Business feedback: What we pay attention to gets repeated.
Changing our own behaviour can be hard. Changing someone else’s behaviour is harder. We need to learn to overcome resistance to change, get our message heard. Business feedback is not alway easy to give, and it can be hard to hear.
Changing an entire organisations’ behaviour is the most difficult of all. Whether the organisation is just a few people, a sports team, a government department, or a large organisation; change can be difficult. As leaders we need to pay attention to the impact we have.
Are we encouraging good behaviour or focussing on what is wrong? Change begins with your ability to be heard and sell your message (buy-in). If you focus on what is wrong you’ll often miss what is right, what is working.
Keep the feedback positive
Researchers (Eisenberger, Rock and Eckman) have shown that the brain treats social pain in a similar manner to physical pain. When we give positive business feedback it activates the reward centres in the same way financial windfalls do. When people feel criticised we become defensive and don’t hear the message.
There are 5 key areas of social reward (and threat) directly impact the brain: status, certainty, autonomy, relatedness and fairness. People can experience negative feedback as an attack on their “status,” which the brain reacts to in a similar way to a physical attack. This encourages dissent and resistance to change. Feedback of what can be improved is necessary to grow, but too much “correction” leads the listener to feel attacked, and become defensive. Keep your feedback 3 times positive.

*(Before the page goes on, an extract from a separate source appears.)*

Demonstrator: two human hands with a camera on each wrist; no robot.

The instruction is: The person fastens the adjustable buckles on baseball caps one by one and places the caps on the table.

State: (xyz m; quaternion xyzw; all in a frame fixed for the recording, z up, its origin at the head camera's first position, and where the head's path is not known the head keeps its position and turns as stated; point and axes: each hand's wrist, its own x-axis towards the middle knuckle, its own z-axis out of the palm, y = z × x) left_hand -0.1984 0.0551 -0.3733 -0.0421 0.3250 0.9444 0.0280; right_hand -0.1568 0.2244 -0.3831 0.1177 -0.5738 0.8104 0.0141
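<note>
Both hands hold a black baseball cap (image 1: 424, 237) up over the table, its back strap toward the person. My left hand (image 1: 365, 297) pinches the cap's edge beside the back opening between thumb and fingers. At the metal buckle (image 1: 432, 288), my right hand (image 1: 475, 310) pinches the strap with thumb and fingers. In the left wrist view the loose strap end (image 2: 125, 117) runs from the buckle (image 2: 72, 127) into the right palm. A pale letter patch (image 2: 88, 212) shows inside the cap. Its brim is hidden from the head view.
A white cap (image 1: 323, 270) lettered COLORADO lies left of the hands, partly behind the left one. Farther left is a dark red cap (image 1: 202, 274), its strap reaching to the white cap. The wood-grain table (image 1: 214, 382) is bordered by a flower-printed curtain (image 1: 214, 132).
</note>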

Be aware of your non-verbal signals
We are far more swayed by emotion than the rational. We give far more weight to the non-verbal signals we perceive than to the words we hear. The emotional impact of a leader’s physical signals can boost a leader’s credibility or or inhibit the willingness of the listener to buy-in to their message.
“Nobody cares what you know, until they know how much you care.” Theodore Roosevelt
Caring is demonstrated most efficiently through non-verbal signals (body language and tone) and feedback which encourages positive change.